The other thing that’s happening is this issue with GPUs. Nvidia has a very impressive GPU in use today which is really quite low cost. The GPUs that we see today are in the range of a TFlop of peak performance for 32 bit arithmetic. For 64 bit arithmetic, were seeing about 100 Gigaflops in terms of the performance. Those are very impressive numbers! But the thing is, these are attached processors meaning that they are attached to the main CPU. What this means is that we have to communicate over a rather slow vehicle to move data from the processors and over to the GPU where the computation takes place. We would like to have a more tightly integrated system. Intel has announced its chip in this area called Larrabee. Larrabee be is going to be a “many-core” chip where there will be some conventional and some graphical cores on the same chip. This will perhaps give us a better balance between data movement on the chip and better performance ratios when using this chip but that’s yet to be seen. We’ll have to wait and see if that happens.
We have a number of devices that we can look at in terms of increasing performance. We can think about multi core chips, Cell processors, GPUs, and field programmable Gatorade’s (FPGA). We can think about speed improvement. Multi core doesn’t give us great speed improvements, but we can see potential speed improvements from some of the other devices we talked about. In terms of ease of programming, the multi core chip is much easier to program than some of the others. The availability of the numerical libraries, the affordability, and the power consumption all go into it. It’s a very complex space and the real solution is gonna depend on your application and what your purpose is in terms of computing. If you want general purpose or rather special purpose, there’s a mixture of things that could work.

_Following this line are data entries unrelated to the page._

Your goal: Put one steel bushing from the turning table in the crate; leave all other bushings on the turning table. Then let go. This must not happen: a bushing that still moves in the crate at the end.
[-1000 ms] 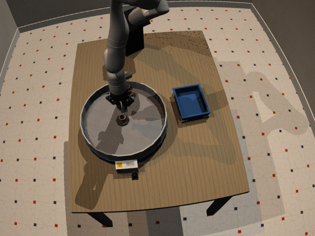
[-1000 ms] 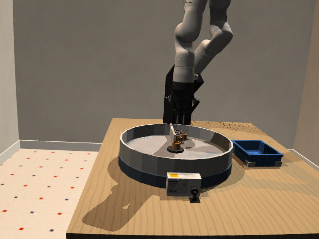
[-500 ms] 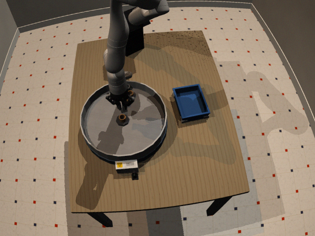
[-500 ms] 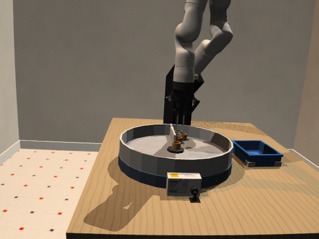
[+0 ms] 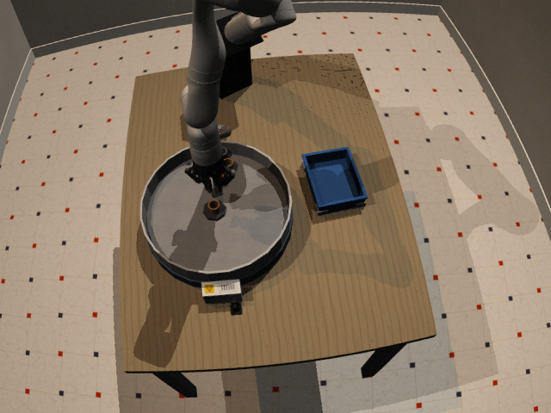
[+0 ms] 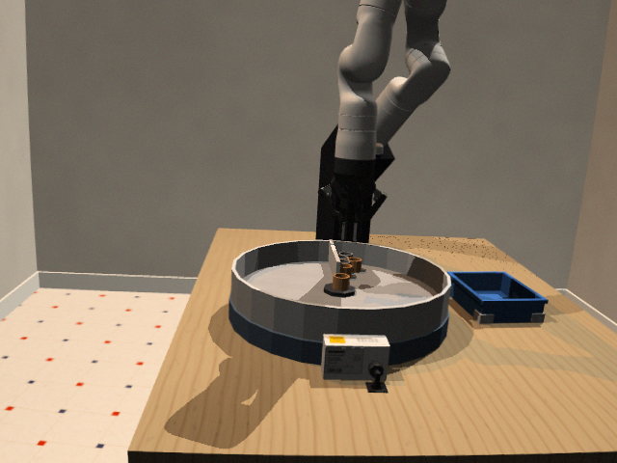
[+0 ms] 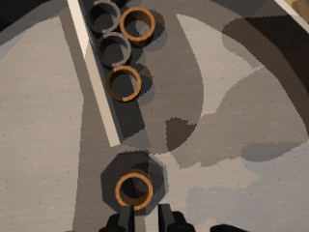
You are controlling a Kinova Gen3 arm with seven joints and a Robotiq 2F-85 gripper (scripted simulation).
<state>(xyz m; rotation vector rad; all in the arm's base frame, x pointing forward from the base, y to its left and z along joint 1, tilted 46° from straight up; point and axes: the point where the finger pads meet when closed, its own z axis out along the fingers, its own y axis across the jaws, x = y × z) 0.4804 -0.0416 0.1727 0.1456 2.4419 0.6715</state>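
While the fingers hang nearly pressed together, empty, a divider (image 7: 94,77) flanks four bushings (image 7: 124,83).

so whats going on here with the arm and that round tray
The grey arm's gripper hangs nearly closed and holding nothing above the round grey turning table. Two grey steel bushings and two orange ones sit beside a white divider; another orange bushing stands on the hub. The blue crate holds nothing.

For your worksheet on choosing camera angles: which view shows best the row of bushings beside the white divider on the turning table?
The wrist view: it looks down on the row of bushings, two grey and two orange, beside the white divider. In the exterior view they overlap in a small cluster. In the top view the arm hides most of them.
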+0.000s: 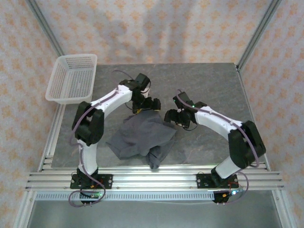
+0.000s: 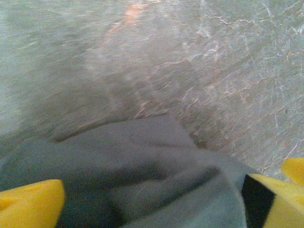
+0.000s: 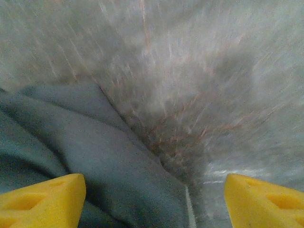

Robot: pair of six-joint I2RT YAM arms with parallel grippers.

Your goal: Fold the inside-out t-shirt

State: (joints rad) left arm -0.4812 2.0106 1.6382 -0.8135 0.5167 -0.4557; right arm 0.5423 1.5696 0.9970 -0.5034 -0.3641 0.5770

In the future, we will see a many-core chip, and that chip will have a different combination of cores-- some conventional, some graphical, and some floating point cores. And you place that chip on a board, thus, making a shared memory node. We have multiple sockets that are composed on that board that are sharing a common pool memory. Then we will take that board and put it into a rack, thus, making a cluster. Someone will then take that rack and fill up a room making a very large supercomputer. Then you have to start thinking about millions of cores. That number, millions of cores, may seem to be something of a joke, but today we have machines which have hundreds of thousands of cores. So having a machine that uses millions of cores is just on the horizon.